Binary search is the classic search algorithm, and I remember implementing it in C at University. As an experiment I’m going to implement it in C# to see if the line of business applications I usually build have rotted my brain.

Algorithm

As Wikipedia explains, Binary Search follows this procedure:

Given an array A of n elements with values or records A0, A1, …, An−1, sorted such that A0 ≤ A1 ≤ … ≤ An−1, and target value T, the following subroutine uses binary search to find the index of T in A.
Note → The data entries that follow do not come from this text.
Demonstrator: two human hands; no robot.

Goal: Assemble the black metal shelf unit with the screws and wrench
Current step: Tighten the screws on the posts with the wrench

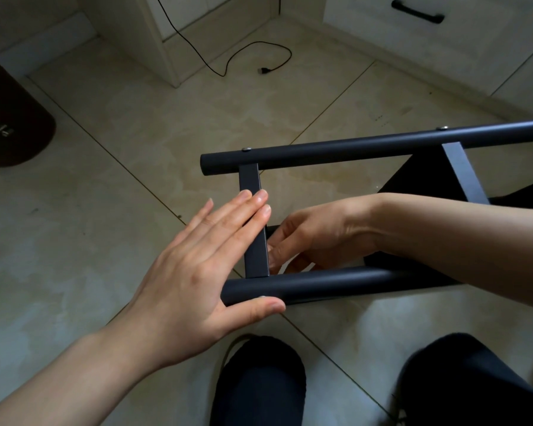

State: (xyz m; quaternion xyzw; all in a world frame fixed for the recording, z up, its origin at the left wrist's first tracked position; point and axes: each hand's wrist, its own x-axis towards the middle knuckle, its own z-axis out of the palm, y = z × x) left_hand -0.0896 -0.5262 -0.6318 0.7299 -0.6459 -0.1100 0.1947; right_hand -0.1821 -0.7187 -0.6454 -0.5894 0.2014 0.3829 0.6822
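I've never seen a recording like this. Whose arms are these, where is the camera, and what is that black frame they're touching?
There is no machine here: a person wears a wide-angle camera on the head, so you look down along their own arms. This is the only view. The black frame is part of a metal shelf unit lying on a tiled floor: two round tubes, the far tube and the near tube, joined by a flat crossbar. Small silver screws sit in the far tube. The left hand lies flat with straight fingers on the crossbar, thumb against the near tube. The right hand reaches in behind the crossbar, fingers curled; what they hold, if anything, is hidden. A power cord lies farther off.
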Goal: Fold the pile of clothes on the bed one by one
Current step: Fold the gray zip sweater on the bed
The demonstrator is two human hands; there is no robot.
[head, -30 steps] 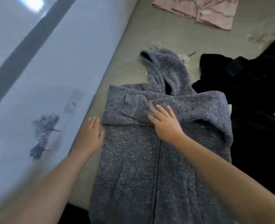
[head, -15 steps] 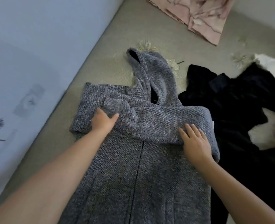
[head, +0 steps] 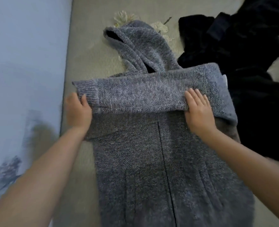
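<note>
A grey knitted hooded cardigan (head: 152, 161) lies flat on the bed, its hood (head: 140, 46) pointing away from me. One sleeve (head: 143, 94) is folded straight across the chest, its ribbed cuff at the left edge. My left hand (head: 78, 110) pinches that cuff between thumb and fingers. My right hand (head: 199, 112) lies flat with straight fingers on the sleeve near the right shoulder. A heap of black clothes (head: 243, 66) lies to the right of the cardigan.
The bed has a grey-green cover (head: 86, 46) with pale flower prints. A light blue wall (head: 25, 63) runs along the bed's left side, close to the cardigan. The black heap fills the right side.
The sleeve has been drawn out straight to the left, its cuff now at the cardigan's left edge. My left hand moved left with the cuff. My right hand stayed near the right shoulder.
</note>
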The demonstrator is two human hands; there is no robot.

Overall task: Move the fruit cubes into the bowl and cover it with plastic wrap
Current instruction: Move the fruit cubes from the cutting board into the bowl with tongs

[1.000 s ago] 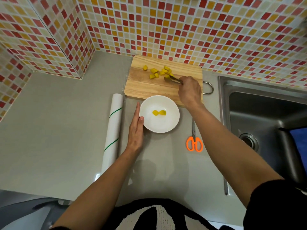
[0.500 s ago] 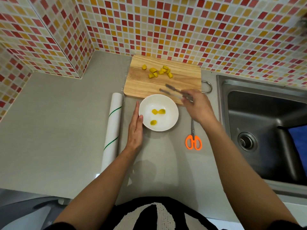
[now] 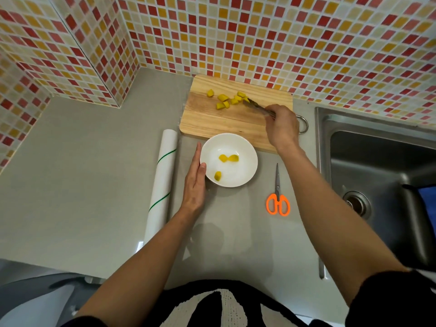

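Head view: right hand [image 3: 282,127] over cutting board [image 3: 212,119] at counter's back edge, clenched round metal tongs [image 3: 258,107], tips among yellow fruit cubes [image 3: 227,100]; whether pinching one, impossible to tell. Left hand [image 3: 194,182] flat, fingers extended, pressed against left rim of white bowl [image 3: 247,161] just before board, three cubes inside. Plastic wrap roll [image 3: 162,182] left of that hand; orange scissors [image 3: 278,197] right of bowl.

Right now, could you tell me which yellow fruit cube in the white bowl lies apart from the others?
The yellow fruit cube nearest the left hand, low in the white bowl; the other two cubes touch mid-bowl.
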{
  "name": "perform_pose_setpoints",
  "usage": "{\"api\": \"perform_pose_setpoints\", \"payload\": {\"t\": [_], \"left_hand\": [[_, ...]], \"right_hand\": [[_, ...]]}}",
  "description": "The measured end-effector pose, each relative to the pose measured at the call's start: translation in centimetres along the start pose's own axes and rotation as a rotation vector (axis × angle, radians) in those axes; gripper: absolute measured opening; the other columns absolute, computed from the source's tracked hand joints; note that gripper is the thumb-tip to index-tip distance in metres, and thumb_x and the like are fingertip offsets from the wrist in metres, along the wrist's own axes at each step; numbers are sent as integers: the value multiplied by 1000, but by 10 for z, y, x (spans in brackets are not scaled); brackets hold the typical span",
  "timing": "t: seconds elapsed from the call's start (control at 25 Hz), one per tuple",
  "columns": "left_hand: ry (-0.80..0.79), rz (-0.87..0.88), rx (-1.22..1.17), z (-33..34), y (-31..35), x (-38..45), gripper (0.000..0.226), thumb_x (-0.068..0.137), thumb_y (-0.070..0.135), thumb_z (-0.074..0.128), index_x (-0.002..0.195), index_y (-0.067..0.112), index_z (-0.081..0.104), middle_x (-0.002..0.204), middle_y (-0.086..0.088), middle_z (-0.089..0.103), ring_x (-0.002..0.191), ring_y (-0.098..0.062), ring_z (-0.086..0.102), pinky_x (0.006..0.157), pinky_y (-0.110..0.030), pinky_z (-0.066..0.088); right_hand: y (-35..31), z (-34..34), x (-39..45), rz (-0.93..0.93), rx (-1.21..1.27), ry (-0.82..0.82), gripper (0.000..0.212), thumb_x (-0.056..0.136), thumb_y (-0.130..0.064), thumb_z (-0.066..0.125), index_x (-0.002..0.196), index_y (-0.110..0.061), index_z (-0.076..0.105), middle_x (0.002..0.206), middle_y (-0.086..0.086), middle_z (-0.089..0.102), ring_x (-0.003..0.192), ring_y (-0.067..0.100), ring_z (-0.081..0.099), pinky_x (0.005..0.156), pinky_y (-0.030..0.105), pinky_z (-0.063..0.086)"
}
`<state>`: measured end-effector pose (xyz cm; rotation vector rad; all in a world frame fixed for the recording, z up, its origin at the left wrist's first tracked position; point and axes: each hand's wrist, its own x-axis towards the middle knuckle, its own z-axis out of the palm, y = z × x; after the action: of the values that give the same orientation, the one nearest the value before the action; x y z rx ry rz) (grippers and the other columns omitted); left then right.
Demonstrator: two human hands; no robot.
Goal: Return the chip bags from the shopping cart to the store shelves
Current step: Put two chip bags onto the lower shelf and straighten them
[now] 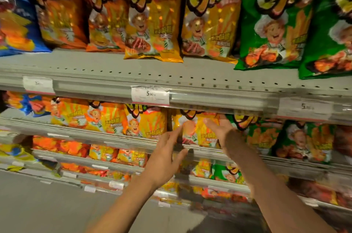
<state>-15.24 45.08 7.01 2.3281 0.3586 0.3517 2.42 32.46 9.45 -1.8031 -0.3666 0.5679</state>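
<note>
Both hands at yellow chip bag (198, 130) on 2nd shelf, left hand (163, 153) fingers straight, right hand (222, 131) prob touching it, relaxed

The chip bags (153, 13) along the top shelf are glossy plastic film, crinkled, catching bright spots of light. The shelf (114, 69) under them looks like matt grey painted metal, smooth, with a row of small punched holes. At its front edge, toward 6 o'clock, a paper price label (150, 95) sits behind a clear, shiny plastic strip.
</note>
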Motion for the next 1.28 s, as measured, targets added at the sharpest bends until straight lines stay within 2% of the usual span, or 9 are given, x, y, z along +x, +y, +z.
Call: {"api": "perform_pose_setpoints", "payload": {"t": [0.08,0.24,0.4,0.6,0.84,0.96,1.08,1.16,1.28], "left_hand": [[32,110,101,-2,-7,-1,65,101,37,55,158,32,22,149,2,33,136,-10,37,111,-23,36],[102,323,171,-10,3,17,61,99,36,50,156,23,32,152,-6,35,140,-21,33,116,-29,29],[-85,313,289,-6,1,35,67,98,36,55,158,23,27,163,-7,16,151,-24,13,123,-35,23],[-227,238,451,1,-4,33,82,98,43,55,161,28,5,166,0,-20,154,-24,-16,125,-43,17],[-153,303,288,-1,9,25,78,94,42,63,158,18,24,167,-9,8,154,-30,9,122,-46,25],[-93,442,194,5,15,22,70,87,29,75,148,13,45,157,-15,38,147,-36,33,119,-51,28],[-134,571,353,20,21,25,65,93,41,62,152,19,43,162,-11,30,153,-34,16,124,-50,17],[-156,549,354,28,22,28,66,94,43,57,154,21,38,164,-9,25,154,-34,8,124,-54,15],[-158,570,405,36,20,26,63,89,44,56,145,14,53,156,-15,41,149,-44,21,115,-66,27]], "right_hand": [[-4,4,-3,59,-8,39,40,96,-40,64,134,-33,54,122,9,65,109,30,61,88,38,49],[-12,23,-16,-116,-298,202,59,96,-24,63,149,-18,39,146,9,51,132,30,49,110,44,40],[-4,38,-45,-347,-619,461,68,93,-20,68,152,-14,36,146,15,43,136,38,40,111,48,38],[-2,20,-49,-261,-735,176,79,97,-34,64,161,-32,18,161,3,27,147,26,29,117,40,33],[-5,13,-70,-306,-669,219,66,98,-30,65,156,-21,35,153,6,39,141,25,40,114,42,41],[5,4,-89,-528,-617,602,46,95,-16,66,139,-18,54,137,6,47,123,14,46,100,45,52],[8,-13,-89,-462,-777,861,49,91,-17,67,138,-19,54,144,17,43,132,31,39,104,56,46],[8,-25,-80,-359,-915,796,53,92,-25,67,142,-17,54,150,25,39,139,45,35,110,60,39],[3,-41,-60,-236,-1073,596,62,94,-38,62,151,-24,45,160,20,30,148,45,23,116,56,32]]}}
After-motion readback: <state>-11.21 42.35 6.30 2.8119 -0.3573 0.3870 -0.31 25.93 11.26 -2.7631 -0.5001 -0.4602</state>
  1. Set L to 0 and R to n − 1.
  2. If L > R, the search terminates as unsuccessful.
  3. Set m (the position of the middle element) to the floor (the largest previous integer) of (L + R) / 2.
  4. If Am < T, set L to m + 1 and go to step 2.
  5. If Am > T, set R to m − 1 and go to step 2.
  6. Now Am = T, the search is done; return m.

This is actually Knuth’s algorithm, from The Art of Computer Programming as stated in the footnote on the Wikipedia article.

Implementation

It’s worth noting that this is merely a fun exercise, and that .net has an implementation in Array.BinarySearch which is much better than the implementation below and I would always use that instead.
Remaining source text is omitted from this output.